Kulağa şaka gibi gelse de an itibariyle muhteşem dörtlü olarak Beren'lerin evinin önünde dikiliyorduk.Sabahki asabiyetimin üzerinde bir saatlik yol boyunca Rüzgâr'la yan yana oturmak adeta kadayıfın üzerindeki kaymak olmuştu. Gerginliğimin payını da hesaba katarsak şu an dokunanı çıra gibi yakardım yani, netti.
"Hadi bakalım çocuklar, içeri geçin." Beren, babasının söylemine uyarken uslu bir kız gibi onun koluna girdi. Diğer ikili de ilerlemeye başlayınca bana da kaçınılmaz sona doğru gitmek düştü tabi. Uygun adım onları takipledim.

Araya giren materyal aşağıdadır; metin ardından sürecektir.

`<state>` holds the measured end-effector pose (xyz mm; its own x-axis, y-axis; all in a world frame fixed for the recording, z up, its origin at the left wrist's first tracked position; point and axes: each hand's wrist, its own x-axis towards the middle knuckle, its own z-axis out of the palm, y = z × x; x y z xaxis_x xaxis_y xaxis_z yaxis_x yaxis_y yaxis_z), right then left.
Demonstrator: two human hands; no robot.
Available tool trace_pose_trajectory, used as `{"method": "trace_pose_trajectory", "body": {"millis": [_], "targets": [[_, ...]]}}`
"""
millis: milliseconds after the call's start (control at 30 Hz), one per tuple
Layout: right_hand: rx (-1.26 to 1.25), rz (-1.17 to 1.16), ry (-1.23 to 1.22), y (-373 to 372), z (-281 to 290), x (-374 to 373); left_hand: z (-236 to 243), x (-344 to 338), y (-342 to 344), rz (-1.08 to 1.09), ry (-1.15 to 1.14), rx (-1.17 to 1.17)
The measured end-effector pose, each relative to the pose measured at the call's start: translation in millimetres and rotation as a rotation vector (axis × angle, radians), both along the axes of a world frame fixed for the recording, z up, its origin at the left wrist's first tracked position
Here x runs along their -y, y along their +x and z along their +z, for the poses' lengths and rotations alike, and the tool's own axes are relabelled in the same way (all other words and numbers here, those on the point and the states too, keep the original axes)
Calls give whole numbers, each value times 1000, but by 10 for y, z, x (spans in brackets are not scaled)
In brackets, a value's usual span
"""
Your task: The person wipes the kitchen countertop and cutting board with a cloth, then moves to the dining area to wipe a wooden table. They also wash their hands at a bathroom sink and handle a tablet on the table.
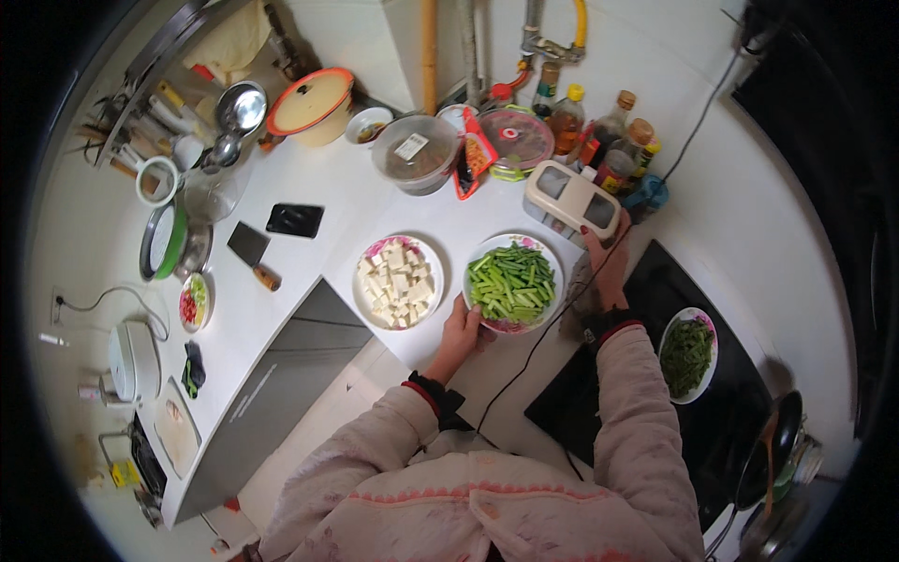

"Ah canlarım benim, hoşgeldiniz." Beren zili çaldıktan saniyeler sonra kapıyı adeta onun birebir yirmi yaş büyük hali açınca küçük çaplı bir şok geçirsem de ikizlerin maruz kaldığı sevgi seli bunu geçti. Anneleri adeta yürüyen bir sevgi yumağıydı.
"Siz de hoşgeldiniz çocuklar, lütfen durmayın öyle. Çocuklarımın arkadaşları baş tacımızdır." Çocuklarına sarılmayı bıraktıktan sonra ise bakışları Rüzgâr'la beni buldu. Aramızda üç adımlık bir mesafe vardı ama ikimiz de benzer bir vaziyette öylece duruyorduk.
"Merhaba efendim. Bizi misafir etmeyi kabul ettiğiniz için teşekkür ederiz." Benden ses çıkmadığını anlayınca Rüzgâr araya girerek kendisinden beklenmeyen bir centilmenlik göstermişti.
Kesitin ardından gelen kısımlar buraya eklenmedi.